94. On the first crime, the sentence would have been four years, but for the plea of guilty. I reduce that by twenty-five percent, to three years, for the plea. For special circumstances I vary the parole period so that there is a non-parole period of two years. As there was twenty-one days pre-sentence custody, the sentence and non-parole period are reduced by twenty-one days.
95. You are convicted, and sentenced to imprisonment for two years 344 days, with a non-parole period of one year 344 days. Both periods commence 4 December 2002.
96. I direct your release to parole on 13 November 2004."
56 This "sentence" is effectively the same as that purported to have been imposed on 4 December 2002 and the endorsement by his Honour on the indictment on the same date, except that on that earlier date no reference was made to the offence on the Form 1.
57 The threshold question which arises in the cases of both female respondents is whether they were validly sentenced by his Honour on 4 December 2002 bearing in mind that no reasons for sentence were delivered by his Honour on that day or proximately close in time to that day.
58 Both Mr Butland of counsel for CAD and Mr Stratton of counsel for MES submitted to this Court that the proceedings on 4 December 2002 were invalid because of the omission of his Honour to deliver contemporaneous reasons for the sentences which he purported to impose on that day.
59 As to the requirement of contemporaneity, Pt 31 r 9 of the District Court Rules states:
"Where the Court gives any judgment or makes any order and reduces to writing its reasons for the judgment or order, it is sufficient to state orally the judgment or order without stating the reasons, but the written reasons must then be given by delivering them to an Associate, or other officer specified by the Court, for delivery to the parties."
60 This rule gives rise to difficulties of construction and has been considered at appellate level in a number of civil matters. Some of those judgments are not easy to reconcile and, despite their learning, do not provide any specific assistance for the resolution of the present problem. The leading civil cases are referred to in the District Court Procedure NSW at 6719-6722.

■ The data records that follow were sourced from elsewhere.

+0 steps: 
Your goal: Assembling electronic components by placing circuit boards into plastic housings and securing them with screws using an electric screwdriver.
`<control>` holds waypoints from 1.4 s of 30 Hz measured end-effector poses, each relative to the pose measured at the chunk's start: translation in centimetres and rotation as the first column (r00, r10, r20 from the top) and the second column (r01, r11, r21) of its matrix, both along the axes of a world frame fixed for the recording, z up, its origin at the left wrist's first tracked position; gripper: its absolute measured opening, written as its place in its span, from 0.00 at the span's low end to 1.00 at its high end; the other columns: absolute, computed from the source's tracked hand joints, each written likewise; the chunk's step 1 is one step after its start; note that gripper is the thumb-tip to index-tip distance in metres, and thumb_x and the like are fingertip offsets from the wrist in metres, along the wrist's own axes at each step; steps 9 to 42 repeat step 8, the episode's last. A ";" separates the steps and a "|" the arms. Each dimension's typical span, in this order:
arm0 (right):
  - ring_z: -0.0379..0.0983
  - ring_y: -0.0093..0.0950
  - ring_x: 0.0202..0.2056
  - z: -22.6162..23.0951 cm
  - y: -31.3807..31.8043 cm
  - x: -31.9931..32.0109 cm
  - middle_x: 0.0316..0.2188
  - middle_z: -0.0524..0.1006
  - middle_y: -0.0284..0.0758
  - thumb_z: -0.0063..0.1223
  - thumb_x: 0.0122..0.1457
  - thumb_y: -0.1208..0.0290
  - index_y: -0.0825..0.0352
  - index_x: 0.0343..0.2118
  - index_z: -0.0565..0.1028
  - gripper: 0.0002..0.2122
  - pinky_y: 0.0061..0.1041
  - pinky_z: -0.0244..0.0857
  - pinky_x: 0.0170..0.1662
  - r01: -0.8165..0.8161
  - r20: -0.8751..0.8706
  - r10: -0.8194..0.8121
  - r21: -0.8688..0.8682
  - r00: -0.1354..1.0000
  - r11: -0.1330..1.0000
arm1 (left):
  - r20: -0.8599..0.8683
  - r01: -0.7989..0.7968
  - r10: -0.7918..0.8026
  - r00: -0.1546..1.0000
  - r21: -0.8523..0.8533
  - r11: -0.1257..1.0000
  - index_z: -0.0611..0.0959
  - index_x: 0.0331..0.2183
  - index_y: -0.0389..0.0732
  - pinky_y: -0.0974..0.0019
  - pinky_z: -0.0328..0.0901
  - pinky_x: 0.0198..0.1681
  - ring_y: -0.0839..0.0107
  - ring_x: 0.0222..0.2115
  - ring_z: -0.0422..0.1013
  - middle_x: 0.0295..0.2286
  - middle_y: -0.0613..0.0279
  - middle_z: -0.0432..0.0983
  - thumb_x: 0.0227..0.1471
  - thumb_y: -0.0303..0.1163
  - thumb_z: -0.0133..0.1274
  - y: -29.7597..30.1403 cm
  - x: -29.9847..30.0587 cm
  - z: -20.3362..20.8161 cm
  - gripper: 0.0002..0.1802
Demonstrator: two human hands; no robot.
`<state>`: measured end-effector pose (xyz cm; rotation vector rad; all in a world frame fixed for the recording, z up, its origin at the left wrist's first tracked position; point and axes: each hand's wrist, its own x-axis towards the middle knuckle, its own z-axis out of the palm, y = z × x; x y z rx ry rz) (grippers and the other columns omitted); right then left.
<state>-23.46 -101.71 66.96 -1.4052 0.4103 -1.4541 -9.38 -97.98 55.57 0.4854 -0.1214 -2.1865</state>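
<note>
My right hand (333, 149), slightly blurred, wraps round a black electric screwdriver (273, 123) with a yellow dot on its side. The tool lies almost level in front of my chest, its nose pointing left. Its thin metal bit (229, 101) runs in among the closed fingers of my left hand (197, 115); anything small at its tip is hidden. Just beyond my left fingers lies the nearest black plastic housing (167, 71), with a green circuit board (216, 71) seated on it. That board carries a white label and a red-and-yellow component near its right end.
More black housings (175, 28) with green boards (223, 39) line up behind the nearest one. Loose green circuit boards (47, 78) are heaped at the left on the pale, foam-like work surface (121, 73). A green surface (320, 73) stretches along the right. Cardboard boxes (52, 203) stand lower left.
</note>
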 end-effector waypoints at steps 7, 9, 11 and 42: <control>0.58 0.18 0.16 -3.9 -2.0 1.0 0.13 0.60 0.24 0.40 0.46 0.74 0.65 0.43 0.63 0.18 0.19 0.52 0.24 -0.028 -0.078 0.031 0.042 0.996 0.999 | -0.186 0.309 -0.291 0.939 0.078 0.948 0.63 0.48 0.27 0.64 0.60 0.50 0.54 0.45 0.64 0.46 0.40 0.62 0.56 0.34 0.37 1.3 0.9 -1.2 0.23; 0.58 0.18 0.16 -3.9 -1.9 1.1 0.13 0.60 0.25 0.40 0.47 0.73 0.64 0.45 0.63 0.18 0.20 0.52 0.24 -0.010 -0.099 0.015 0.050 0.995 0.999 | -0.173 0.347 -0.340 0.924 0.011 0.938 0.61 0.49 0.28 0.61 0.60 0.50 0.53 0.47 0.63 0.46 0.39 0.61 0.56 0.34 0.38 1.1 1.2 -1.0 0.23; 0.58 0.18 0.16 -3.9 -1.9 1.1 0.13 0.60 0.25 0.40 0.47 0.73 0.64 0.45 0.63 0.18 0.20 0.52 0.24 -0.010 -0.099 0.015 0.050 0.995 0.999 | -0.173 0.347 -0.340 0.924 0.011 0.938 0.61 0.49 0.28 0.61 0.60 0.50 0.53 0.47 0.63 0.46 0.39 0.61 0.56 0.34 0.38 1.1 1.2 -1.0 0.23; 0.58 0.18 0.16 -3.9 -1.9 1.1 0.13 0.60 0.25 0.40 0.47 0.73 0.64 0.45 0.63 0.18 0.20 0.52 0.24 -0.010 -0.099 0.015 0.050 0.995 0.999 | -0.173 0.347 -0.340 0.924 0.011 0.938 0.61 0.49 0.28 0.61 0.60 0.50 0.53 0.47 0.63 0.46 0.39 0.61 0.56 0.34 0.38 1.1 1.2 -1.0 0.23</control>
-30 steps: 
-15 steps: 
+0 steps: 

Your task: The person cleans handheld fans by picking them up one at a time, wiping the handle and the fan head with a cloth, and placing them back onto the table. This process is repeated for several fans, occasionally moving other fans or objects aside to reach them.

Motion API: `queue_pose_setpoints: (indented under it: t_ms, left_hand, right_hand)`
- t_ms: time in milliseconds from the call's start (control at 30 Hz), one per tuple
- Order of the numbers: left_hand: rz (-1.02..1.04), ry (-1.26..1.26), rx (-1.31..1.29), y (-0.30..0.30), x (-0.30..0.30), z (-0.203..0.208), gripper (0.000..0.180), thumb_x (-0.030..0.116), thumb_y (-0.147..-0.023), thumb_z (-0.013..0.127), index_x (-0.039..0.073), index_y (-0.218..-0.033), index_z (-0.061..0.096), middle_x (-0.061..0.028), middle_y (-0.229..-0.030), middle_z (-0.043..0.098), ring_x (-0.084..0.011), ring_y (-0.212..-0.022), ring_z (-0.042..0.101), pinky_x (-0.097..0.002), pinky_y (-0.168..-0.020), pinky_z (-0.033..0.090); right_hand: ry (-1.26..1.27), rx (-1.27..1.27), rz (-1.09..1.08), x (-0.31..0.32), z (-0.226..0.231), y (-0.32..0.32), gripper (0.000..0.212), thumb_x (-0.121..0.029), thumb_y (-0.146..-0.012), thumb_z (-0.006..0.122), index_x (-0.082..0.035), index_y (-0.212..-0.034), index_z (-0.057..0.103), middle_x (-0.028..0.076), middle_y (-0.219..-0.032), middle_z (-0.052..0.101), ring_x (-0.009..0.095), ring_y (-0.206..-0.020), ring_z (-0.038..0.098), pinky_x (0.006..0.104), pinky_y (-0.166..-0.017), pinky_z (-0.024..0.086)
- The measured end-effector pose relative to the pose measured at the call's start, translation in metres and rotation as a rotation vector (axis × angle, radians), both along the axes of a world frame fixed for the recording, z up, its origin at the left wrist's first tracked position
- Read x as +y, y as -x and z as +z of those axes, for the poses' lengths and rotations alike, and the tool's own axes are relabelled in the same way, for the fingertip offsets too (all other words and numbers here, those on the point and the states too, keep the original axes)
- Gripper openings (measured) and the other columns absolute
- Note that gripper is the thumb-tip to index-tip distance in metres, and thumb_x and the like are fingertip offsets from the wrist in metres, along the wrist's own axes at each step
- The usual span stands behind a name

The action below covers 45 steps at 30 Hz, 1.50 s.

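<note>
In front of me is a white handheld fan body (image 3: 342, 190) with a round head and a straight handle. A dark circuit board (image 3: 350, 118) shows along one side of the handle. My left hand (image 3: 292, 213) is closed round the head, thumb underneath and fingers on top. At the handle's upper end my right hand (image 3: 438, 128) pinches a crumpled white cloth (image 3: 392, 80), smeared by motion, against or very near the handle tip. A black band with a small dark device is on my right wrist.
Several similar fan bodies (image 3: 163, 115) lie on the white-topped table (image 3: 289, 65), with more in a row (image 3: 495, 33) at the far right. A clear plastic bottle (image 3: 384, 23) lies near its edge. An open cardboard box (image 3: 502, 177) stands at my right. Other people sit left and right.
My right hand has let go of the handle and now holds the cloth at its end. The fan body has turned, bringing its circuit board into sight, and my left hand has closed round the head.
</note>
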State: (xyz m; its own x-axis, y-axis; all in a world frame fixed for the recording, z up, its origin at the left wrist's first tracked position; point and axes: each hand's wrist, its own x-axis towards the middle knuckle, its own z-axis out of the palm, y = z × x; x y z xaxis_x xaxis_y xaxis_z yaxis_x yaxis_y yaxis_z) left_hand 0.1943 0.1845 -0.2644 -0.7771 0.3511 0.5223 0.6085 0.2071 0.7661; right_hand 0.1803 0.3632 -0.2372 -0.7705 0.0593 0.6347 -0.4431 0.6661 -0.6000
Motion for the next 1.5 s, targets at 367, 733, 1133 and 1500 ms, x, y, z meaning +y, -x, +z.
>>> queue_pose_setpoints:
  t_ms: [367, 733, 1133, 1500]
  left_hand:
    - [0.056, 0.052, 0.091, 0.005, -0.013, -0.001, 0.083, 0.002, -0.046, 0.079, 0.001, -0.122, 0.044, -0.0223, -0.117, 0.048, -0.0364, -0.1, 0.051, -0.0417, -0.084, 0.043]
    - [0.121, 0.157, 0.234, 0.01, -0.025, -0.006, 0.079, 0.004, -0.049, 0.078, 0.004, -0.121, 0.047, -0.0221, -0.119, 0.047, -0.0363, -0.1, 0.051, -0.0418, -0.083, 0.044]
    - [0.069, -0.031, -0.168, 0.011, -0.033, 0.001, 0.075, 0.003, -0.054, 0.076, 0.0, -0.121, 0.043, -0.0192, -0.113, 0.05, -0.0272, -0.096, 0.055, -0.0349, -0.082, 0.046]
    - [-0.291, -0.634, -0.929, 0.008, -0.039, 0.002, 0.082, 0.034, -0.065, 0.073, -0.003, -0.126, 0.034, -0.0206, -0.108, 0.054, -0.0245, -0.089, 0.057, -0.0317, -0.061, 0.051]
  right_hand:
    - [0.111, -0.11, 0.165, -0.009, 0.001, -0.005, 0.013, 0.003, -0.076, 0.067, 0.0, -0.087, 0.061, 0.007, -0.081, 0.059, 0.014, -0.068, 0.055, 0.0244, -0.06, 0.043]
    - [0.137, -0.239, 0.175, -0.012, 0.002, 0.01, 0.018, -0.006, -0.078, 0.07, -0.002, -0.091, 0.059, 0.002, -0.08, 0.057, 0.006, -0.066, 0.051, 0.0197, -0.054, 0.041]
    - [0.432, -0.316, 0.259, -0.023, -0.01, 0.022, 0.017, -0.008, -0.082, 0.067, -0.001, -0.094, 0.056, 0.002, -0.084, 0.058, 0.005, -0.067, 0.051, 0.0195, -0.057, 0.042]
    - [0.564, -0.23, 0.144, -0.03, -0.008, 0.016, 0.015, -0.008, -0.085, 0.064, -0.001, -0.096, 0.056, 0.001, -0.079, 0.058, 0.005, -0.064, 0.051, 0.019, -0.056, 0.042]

61 The question of the need for adequate reasons to be given when a sentence is delivered in a criminal case presents significantly different problems from those which arise in a civil case. Significantly, a criminal case involves the liberty of the subject and generally raises wider questions of public interest.
62 This Court has consistently emphasised the necessity for sentencing judges to give reasons when imposing sentences. Reference may be made to certain of the more recent judgments of this Court in that regard. In R v Julie Anne Duffy [1999] NSWCCA 321 Sully J said (with the concurrence of Ireland and Hidden JJ) at [11]:
"I wish to add the following observations: the Remarks on Sentence, as I said during submissions, are unhelpful in their brevity. It is not expected that a sentencing judge and particularly a sentencing judge in the District Court, will write an essay in jurisprudence every time he or she comes to deliver remarks on sentence. But it is, I think, timely to say that the Court expects that primary sentencing judges will at least state, however briefly, the findings of fact upon which they are persuaded to proceed; and will then expose in relation to those facts as found a coherent process of reasoning which will sufficiently equip this Court to intervene if asked to do so, and if a cause for doing so is otherwise shown."
63 In R v Thomson; R v Houlton (2000) 49 NSWLR 383 Spigelman CJ was concerned with s 22(2) of the Crimes (Sentencing Procedure) Act which provides in relation to a plea of guilty:
"(2) When passing sentence on such an offender, a court that does not impose a lesser penalty under this section must indicate to the offender, and make a record of, its reasons for not doing so."